Ivospemin Ivospemin is a proprietary polyamine analogue designed to induce polyamine metabolic inhibition (PMI) by exploiting an observed high affinity of the compound for pancreatic ductal adenocarcinoma and other tumors. It has shown signals of tumor growth inhibition in clinical studies of metastatic pancreatic cancer patients, demonstrating a median overall survival (OS) of 14.6 months and an objective response rate (ORR) of 48%, both exceeding what is typical for the standard of care of gemcitabine + nab-paclitaxel suggesting potential complementary activity with the existing FDA-approved standard chemotherapy regimen. In data evaluated from clinical studies to date, ivospemin has not shown exacerbation of bone marrow suppression and peripheral neuropathy, which can be chemotherapy-related adverse events. Serious visual adverse events have been evaluated and patients with a history of retinopathy or at risk of retinal detachment will be excluded from future SBP-101 studies. The safety data and PMI profile observed in the previous Panbela-sponsored clinical trials provide support for continued evaluation of ivospemin in the ASPIRE trial. For more information, please visit View Source

Flynpovi

Flynpovi is a combination of CPP-1X (eflornithine) and sulindac with a dual mechanism inhibiting polyamine synthesis and increase polyamine export and catabolism. In a Phase 3 clinical trial in patients with sporadic large bowel polyps, the combination prevented > 90% subsequent pre-cancerous sporadic adenomas versus placebo. Focusing on FAP patients with lower gastrointestinal tract anatomy in the recent Phase 3 trial comparing Flynpovi to single agent eflornithine and single agent sulindac, FAP patients with lower GI anatomy (patients with an intact colon, retained rectum or surgical pouch), Flynpovi showed statistically significant benefit compared to both single agents (p≤0.02) in delaying surgical events in the lower GI for up to four years.

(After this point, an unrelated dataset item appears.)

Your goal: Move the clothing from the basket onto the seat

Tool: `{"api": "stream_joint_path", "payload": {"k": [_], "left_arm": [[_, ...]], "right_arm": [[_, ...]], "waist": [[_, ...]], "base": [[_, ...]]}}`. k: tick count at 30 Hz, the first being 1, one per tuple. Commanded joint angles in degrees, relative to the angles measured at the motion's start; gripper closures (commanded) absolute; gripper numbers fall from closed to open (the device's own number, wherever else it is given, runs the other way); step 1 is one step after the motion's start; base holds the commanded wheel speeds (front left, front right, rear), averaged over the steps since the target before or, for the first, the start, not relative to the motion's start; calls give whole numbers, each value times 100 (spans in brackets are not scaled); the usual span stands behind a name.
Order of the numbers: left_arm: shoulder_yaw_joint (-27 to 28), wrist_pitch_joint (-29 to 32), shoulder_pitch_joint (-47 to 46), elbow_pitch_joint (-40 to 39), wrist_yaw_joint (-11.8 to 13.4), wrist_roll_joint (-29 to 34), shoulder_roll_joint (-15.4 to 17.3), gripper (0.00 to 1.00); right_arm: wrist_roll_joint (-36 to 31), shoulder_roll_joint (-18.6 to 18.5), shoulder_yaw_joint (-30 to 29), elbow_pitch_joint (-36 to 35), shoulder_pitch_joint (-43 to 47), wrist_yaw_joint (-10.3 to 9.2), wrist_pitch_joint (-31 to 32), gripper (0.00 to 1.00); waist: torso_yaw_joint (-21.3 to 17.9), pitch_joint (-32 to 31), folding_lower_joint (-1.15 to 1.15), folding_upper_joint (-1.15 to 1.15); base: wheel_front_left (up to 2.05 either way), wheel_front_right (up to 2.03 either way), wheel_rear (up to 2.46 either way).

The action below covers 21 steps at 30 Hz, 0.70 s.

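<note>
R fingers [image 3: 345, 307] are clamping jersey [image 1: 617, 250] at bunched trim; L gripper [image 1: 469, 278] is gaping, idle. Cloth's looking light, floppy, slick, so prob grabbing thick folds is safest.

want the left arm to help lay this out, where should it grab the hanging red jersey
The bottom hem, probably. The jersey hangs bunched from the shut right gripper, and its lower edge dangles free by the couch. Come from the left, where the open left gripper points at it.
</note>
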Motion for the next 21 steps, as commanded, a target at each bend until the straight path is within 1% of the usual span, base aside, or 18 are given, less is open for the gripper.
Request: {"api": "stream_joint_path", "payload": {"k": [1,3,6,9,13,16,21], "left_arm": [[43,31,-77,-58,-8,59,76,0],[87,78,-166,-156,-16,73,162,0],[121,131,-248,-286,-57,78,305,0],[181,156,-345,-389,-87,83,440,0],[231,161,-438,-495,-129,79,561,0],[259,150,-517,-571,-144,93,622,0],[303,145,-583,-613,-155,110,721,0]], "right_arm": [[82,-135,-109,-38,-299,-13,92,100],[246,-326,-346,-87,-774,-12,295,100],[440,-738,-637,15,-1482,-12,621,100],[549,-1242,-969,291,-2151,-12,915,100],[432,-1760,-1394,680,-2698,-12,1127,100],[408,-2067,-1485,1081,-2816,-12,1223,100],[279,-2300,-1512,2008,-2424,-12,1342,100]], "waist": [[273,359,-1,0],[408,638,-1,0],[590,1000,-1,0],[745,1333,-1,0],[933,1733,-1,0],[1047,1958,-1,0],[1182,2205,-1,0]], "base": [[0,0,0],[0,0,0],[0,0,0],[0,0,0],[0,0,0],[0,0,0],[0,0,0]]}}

The safety profile for Flynpovi did not significantly differ from the single agents and supports the continued evaluation of Flynpovi for FAP.

CPP-1X

CPP-1X (eflornithine) is being developed as a single agent tablet or high dose power sachet for several indications including prevention of gastric cancer, treatment of neuroblastoma and recent onset Type 1 diabetes. Preclinical studies as well as Phase 1 or Phase 2 investigatorinitiated trials suggest that CPP-1X treatment may be well-tolerated and has potential activity.